* _Task prompt_: From the listing below, set down exactly the lines between the one holding "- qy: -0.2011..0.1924" and the one holding "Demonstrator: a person", inclusive. No other line is wanted.

= = = = = = =

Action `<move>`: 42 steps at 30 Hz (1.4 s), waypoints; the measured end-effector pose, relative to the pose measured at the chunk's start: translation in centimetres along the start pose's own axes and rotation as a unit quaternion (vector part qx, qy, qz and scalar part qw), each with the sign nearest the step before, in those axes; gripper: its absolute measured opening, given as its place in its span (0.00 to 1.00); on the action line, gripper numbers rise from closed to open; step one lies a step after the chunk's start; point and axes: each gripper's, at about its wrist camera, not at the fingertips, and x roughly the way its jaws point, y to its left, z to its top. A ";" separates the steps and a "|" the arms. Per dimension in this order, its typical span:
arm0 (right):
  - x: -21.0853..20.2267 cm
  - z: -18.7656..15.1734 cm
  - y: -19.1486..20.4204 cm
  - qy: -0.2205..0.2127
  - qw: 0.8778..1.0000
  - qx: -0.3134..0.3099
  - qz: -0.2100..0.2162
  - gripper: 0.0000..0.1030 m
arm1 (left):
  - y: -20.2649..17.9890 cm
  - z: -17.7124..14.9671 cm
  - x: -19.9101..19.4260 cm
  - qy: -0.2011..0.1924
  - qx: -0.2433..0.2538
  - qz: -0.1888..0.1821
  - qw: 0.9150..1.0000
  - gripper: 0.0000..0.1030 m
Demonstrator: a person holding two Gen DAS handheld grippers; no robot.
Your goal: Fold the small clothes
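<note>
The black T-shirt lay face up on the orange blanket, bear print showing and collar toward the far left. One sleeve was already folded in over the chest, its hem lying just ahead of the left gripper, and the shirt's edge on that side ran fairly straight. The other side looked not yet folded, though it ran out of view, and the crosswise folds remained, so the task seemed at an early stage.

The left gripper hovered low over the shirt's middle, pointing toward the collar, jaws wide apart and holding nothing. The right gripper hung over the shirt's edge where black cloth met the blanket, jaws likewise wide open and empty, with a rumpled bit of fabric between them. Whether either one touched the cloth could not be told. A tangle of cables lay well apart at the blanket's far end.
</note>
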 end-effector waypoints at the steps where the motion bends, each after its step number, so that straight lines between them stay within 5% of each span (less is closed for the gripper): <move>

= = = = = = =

* _Written solution_:
  - qy: -0.2011..0.1924
  - qx: -0.2433..0.2538
  - qz: -0.1888..0.1821
  - qw: 0.9150..1.0000
  - gripper: 0.0000..0.1030 m
Demonstrator: a person holding two Gen DAS handheld grippers; no robot.

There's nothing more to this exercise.